- _Work required_:
Take the records below from their first line to the line with "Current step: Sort", and restate those lines word for word.

- _Dataset records_:
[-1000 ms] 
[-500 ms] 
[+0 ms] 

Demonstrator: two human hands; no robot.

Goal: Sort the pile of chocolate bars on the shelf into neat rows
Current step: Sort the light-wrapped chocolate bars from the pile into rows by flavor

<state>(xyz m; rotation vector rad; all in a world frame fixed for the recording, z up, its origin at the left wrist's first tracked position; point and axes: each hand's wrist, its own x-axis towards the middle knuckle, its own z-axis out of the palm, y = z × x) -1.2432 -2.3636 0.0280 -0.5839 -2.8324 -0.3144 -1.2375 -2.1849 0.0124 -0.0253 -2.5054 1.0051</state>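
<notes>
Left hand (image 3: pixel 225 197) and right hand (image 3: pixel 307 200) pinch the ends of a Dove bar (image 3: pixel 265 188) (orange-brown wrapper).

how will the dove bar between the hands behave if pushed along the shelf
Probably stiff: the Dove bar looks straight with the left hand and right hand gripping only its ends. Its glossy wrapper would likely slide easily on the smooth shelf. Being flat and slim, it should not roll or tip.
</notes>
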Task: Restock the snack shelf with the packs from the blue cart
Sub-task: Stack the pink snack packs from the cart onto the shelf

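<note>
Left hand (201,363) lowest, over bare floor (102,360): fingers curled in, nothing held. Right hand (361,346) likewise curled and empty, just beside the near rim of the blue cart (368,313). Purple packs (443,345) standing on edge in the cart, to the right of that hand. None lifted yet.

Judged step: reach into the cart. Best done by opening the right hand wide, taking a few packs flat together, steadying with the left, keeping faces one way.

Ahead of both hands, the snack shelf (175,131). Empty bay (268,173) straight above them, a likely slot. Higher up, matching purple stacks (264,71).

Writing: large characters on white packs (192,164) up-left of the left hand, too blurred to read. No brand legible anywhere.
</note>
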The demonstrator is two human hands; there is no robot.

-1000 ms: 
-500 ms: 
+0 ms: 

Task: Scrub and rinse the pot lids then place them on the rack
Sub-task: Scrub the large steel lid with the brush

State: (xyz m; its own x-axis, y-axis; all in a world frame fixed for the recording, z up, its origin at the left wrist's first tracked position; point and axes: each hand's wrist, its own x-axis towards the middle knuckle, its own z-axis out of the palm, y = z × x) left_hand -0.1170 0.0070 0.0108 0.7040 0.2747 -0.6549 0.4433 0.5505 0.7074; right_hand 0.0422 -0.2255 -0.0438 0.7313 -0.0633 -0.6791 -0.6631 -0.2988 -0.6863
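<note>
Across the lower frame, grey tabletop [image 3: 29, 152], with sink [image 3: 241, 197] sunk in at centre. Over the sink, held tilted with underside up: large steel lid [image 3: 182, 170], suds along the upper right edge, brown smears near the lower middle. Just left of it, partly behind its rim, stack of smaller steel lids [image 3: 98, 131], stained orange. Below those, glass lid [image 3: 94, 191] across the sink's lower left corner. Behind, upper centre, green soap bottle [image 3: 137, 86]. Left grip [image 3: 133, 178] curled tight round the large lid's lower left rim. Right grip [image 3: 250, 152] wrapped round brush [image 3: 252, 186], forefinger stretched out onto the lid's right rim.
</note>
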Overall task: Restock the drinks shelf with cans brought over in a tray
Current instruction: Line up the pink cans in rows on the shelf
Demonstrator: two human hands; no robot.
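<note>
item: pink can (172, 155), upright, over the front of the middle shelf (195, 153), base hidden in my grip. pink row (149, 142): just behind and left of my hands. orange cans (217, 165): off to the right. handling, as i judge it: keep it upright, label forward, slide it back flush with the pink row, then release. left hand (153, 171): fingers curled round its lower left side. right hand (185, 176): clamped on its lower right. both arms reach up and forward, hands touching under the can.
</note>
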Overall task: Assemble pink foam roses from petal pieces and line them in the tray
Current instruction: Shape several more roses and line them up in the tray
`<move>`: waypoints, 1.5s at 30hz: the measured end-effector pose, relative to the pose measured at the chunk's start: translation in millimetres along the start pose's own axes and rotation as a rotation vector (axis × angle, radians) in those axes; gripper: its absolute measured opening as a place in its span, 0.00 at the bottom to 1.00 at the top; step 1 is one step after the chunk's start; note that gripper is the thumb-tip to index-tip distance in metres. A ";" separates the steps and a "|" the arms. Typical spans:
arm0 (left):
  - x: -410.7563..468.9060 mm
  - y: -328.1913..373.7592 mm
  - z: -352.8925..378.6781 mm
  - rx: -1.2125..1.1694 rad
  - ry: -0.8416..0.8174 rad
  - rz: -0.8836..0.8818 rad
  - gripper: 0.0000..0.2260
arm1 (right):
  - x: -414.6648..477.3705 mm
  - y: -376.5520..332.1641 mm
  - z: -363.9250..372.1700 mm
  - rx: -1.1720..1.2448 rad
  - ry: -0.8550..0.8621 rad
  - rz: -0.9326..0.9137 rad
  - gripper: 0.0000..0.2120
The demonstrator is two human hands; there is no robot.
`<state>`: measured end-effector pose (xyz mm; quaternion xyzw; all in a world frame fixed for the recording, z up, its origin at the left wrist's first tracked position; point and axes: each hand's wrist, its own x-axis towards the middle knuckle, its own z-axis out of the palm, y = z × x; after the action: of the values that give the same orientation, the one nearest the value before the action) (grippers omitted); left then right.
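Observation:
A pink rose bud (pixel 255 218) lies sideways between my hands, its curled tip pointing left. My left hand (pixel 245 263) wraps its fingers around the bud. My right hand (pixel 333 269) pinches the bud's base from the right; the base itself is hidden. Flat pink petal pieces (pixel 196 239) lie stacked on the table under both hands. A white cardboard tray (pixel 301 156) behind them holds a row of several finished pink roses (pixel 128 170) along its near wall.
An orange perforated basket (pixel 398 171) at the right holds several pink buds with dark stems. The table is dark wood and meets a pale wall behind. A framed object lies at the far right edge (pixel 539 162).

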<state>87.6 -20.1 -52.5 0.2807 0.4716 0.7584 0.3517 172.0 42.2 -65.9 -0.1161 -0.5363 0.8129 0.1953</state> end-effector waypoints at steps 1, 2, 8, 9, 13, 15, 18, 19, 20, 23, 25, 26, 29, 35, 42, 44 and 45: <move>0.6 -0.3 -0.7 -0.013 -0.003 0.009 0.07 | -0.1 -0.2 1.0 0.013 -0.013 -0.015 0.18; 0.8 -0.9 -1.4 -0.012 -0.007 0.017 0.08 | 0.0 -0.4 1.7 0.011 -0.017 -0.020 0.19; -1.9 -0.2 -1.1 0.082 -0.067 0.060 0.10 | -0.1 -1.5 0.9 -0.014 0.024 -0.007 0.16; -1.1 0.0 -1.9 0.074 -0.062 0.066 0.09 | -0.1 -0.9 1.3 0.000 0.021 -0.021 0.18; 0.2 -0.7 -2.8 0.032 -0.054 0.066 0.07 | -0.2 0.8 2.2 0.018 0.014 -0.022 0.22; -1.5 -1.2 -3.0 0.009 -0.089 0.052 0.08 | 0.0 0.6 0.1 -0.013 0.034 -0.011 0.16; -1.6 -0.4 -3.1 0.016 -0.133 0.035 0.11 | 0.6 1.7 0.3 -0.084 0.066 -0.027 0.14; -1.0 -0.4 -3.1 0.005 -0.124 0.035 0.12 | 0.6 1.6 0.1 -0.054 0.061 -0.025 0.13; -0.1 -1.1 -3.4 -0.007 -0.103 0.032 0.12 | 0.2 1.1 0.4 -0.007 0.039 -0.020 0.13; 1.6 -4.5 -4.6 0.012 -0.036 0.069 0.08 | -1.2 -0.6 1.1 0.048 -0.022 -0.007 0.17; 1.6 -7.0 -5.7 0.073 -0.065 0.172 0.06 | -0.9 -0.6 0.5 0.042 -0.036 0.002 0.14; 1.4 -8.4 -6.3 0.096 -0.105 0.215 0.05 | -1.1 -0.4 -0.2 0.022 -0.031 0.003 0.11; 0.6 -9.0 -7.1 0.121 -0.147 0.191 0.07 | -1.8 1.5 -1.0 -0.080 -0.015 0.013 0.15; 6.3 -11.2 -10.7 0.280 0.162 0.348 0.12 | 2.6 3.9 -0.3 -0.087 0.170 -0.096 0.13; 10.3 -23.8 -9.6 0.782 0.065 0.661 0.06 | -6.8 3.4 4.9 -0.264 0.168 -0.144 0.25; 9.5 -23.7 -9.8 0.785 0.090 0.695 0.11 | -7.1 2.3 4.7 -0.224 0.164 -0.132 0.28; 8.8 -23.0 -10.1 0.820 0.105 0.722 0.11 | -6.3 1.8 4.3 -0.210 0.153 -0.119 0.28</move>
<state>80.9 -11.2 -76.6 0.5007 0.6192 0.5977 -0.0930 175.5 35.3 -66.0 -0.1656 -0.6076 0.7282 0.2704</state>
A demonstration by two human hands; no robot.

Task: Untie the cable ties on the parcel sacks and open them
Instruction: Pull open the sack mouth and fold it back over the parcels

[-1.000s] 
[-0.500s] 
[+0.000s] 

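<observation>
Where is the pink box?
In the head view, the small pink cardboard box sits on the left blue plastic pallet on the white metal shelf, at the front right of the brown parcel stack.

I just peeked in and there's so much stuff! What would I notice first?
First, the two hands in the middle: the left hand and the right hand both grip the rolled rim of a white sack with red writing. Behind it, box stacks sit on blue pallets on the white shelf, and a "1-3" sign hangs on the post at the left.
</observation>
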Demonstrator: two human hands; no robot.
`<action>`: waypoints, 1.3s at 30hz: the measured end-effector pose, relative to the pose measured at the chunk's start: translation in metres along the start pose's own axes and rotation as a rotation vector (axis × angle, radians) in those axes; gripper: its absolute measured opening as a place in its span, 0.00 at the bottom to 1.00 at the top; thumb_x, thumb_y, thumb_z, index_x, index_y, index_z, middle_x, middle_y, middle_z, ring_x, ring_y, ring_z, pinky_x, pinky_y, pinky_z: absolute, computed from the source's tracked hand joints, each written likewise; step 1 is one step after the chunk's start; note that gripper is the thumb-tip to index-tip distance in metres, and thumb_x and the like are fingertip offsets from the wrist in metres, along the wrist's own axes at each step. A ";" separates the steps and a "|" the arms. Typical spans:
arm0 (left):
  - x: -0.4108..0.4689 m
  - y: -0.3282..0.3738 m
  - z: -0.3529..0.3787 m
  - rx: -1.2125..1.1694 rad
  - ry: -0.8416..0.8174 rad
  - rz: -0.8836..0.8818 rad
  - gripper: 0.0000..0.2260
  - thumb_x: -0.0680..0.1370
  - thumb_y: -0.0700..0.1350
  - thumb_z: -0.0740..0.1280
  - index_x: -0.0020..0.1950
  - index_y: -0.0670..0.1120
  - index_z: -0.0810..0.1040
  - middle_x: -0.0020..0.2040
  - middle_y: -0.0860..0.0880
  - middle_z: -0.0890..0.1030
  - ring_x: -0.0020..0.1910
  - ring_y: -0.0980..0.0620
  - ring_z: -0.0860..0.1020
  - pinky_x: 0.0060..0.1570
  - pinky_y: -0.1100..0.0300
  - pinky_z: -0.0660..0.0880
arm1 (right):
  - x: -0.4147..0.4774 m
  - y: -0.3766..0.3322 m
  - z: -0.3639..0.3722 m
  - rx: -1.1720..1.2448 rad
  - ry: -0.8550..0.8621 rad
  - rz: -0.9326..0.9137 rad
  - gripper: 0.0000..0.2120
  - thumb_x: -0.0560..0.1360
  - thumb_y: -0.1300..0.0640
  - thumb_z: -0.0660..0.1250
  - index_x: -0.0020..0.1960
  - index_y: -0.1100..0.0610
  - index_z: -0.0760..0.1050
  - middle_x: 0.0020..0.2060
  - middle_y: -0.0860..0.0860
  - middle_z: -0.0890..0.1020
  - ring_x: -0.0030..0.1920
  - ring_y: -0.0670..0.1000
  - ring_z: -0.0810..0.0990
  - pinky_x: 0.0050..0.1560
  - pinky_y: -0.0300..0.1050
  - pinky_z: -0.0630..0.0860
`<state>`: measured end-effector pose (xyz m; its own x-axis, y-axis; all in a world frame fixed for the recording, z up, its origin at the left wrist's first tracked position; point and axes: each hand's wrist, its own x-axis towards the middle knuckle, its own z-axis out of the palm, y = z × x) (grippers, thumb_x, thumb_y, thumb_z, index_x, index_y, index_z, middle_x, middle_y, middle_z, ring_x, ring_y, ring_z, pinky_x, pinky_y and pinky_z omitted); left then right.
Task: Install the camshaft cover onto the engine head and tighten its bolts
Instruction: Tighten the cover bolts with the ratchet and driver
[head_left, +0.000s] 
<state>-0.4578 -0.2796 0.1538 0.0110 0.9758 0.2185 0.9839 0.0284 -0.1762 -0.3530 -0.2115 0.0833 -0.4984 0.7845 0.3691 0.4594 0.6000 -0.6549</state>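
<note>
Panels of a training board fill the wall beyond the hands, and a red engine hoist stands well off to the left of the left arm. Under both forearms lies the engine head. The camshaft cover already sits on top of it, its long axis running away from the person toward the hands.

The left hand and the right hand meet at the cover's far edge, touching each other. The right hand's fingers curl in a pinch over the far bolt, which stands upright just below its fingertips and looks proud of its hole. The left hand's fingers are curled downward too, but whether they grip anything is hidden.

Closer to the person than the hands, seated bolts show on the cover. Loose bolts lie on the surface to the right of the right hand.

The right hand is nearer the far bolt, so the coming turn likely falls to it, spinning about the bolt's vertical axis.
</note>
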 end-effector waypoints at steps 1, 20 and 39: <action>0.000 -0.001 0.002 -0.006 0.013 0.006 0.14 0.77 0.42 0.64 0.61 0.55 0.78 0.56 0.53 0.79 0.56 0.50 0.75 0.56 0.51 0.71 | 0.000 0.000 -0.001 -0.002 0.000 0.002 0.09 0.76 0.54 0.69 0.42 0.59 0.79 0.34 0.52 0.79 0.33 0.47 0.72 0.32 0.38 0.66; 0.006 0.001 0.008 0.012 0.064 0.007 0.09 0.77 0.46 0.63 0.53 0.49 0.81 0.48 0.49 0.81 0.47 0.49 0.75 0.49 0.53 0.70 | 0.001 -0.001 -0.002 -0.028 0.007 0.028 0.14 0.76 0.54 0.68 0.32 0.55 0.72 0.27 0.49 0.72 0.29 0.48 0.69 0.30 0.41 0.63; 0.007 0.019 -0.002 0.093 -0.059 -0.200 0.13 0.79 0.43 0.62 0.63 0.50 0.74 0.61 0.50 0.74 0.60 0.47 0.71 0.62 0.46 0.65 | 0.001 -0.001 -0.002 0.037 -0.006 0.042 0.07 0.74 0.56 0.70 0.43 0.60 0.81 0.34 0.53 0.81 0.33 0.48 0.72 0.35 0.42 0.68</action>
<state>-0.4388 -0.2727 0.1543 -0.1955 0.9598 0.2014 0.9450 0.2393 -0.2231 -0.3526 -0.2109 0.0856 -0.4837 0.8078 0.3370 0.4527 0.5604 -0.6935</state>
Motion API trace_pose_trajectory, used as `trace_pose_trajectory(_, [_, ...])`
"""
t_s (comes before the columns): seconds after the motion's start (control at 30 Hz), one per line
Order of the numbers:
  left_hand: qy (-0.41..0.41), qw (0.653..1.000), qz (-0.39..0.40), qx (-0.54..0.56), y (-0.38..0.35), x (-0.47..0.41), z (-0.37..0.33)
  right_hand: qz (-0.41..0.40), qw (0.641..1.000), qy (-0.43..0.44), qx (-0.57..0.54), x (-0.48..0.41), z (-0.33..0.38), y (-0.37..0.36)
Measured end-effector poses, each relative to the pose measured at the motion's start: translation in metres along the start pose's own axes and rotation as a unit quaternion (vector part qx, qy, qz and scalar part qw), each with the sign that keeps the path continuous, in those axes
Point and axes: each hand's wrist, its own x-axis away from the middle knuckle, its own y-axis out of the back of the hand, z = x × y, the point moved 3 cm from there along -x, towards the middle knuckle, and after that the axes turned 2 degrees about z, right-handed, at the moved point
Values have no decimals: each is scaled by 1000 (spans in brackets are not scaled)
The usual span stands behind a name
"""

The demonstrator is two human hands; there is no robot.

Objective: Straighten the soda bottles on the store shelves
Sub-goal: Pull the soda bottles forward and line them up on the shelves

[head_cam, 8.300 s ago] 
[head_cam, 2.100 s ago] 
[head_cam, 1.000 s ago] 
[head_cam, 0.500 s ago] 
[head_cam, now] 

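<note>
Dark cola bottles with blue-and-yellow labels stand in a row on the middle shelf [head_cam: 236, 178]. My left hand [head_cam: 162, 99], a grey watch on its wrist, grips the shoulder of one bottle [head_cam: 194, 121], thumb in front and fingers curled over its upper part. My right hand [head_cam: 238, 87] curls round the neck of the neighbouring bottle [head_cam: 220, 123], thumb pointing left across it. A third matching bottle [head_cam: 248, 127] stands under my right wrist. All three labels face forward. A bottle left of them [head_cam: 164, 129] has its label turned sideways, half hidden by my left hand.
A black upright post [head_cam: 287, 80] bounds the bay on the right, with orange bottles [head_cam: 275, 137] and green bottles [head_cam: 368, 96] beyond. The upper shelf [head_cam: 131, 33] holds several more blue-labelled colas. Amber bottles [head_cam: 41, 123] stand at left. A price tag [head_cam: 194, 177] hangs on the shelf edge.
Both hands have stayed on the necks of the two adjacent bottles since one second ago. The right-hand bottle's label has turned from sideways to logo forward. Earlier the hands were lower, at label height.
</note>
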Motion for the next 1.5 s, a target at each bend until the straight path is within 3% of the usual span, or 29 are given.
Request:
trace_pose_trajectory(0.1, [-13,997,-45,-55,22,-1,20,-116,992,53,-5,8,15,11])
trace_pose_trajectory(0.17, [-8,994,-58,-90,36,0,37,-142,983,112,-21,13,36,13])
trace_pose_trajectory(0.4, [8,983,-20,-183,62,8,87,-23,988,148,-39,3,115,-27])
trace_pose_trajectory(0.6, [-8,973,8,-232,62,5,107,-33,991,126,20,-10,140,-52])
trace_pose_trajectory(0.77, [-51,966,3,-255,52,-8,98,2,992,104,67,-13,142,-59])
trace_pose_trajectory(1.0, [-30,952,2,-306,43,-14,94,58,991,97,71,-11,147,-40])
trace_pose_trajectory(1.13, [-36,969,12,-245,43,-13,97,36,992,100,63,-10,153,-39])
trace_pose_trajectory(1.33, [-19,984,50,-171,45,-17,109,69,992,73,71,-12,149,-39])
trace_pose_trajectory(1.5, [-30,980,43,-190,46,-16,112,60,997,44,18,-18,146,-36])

- _Result of this task_:
[-1000 ms] 
[-500 ms] 
[+0 ms] 

Demonstrator: two human hands; no robot.

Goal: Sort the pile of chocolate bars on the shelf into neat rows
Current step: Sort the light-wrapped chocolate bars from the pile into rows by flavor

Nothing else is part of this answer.